If only he’d learned in school that this is not how it works. Being gay is not a choice (or a performance/disease/brainwashing), as some conservatives believe. It’s simply what some people are.

A parent who has challenged the policy asked me to leave their area. When I politely declined, he tattled on me to a Supreme Court police officer, whose response was “Just don’t shout at them.” (No one was shouting at anyone. In other words, he knew I had every right to be where I was.)

NBC News asked me some questions. 


The short clip also includes someone who thinks he is protecting his grandkids from “values” he doesn’t agree with. Based on what we’ve widely seen from Generation Z, it seems likely that those grandkids will reject their grandfather’s repugnant stance.


Among the thousands of comments on YouTube, TikTok, and Instagram, ones disagreeing with me alternate between these points:

  1. Check this guy’s hard drive.
  2. People like you are why Trump won again.
  3. So public schools can also teach the Bible?

(Sometimes this is expressed in language that is decisively not biblical.)

As for the Trump comment, it carries weight. But I’m not one to abandon my principles over an election, even one as ruinous as this one is. 

The commenters agreeing mostly echo the sign I held: education does not equal indoctrination.

It is illogical that some adults believe that a relationship between a man and a woman is an acceptable topic for kids but no other kinds of relationships are. 

It is illogical that some adults do not associate the mere mention of a straight relationship with sex but do associate the mere mention of a gay relationship with sex.

(It should go without saying, but since the anti-gay crowd brings it up incessantly, apparently this does need to be spelled out: in neither case are responsible adults talking to elementary kids about sex.)

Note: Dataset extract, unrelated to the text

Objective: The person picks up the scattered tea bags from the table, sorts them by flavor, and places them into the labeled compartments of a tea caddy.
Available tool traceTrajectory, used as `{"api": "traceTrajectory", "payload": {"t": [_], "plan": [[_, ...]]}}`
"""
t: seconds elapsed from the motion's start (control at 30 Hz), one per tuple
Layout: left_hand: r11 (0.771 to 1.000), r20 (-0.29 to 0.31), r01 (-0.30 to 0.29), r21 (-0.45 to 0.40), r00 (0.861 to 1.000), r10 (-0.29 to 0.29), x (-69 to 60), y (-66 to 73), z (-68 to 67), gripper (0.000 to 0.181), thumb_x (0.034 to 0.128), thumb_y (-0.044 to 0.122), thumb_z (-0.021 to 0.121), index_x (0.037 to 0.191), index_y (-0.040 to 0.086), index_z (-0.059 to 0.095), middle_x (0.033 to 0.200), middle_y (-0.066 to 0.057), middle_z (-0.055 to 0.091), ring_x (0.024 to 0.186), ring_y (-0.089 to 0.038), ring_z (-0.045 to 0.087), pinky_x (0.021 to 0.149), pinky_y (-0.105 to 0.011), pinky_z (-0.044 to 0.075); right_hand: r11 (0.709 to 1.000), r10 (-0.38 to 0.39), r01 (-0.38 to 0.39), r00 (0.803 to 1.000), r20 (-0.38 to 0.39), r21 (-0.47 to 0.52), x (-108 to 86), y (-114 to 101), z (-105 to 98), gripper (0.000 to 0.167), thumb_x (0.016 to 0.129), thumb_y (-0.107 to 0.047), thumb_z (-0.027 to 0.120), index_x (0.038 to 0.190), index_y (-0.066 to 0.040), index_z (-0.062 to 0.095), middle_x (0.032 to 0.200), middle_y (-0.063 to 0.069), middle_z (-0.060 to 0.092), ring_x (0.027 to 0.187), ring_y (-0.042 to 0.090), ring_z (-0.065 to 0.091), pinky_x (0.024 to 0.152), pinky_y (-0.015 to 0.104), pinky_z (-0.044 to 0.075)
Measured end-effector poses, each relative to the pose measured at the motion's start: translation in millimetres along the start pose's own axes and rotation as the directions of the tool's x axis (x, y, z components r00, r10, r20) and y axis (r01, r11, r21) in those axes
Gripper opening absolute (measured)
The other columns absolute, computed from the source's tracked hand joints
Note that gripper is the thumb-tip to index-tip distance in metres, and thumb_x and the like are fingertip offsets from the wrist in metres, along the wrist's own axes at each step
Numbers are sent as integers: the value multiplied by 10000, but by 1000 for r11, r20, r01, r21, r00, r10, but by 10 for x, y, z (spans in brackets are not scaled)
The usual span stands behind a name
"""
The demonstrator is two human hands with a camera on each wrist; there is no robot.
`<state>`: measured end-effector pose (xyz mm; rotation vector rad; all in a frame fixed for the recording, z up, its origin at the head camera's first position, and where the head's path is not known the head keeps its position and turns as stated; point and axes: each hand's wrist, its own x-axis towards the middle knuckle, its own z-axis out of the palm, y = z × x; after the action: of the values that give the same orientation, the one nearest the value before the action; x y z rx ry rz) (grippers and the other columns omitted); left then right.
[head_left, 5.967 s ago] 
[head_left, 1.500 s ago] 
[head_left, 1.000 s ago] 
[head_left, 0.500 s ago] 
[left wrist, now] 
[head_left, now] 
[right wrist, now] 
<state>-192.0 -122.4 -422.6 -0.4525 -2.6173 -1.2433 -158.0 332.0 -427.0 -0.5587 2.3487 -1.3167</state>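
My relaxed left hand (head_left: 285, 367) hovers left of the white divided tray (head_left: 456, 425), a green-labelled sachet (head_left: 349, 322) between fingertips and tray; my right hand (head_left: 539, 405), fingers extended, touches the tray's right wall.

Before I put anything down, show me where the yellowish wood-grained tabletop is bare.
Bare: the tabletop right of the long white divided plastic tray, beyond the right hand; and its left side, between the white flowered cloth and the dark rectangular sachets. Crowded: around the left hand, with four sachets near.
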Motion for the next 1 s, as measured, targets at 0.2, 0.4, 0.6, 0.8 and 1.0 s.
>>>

Children who are not LGBTQ and learn that this community exists are not hurt by that knowledge.

Conversely, children who are LGBTQ—or who have LGBTQ families members—are hurt by policy that forbids that topic to even be mentioned. (And when disapproving adults do mention it, it’s to call gay people perverts and sinners, deepening the wound.)

We don’t hear about religious teens committing suicide because they know about gay people. 

We do hear about LGBTQ teens committing suicide because their community doesn’t want to know about gay people.

If the opponents to this policy truly cared about protecting kids, they’d switch sides.

Again, what kids learn in school—and in life—does not prevent parents from parenting. Unfortunately, some parenting prevents kids from learning.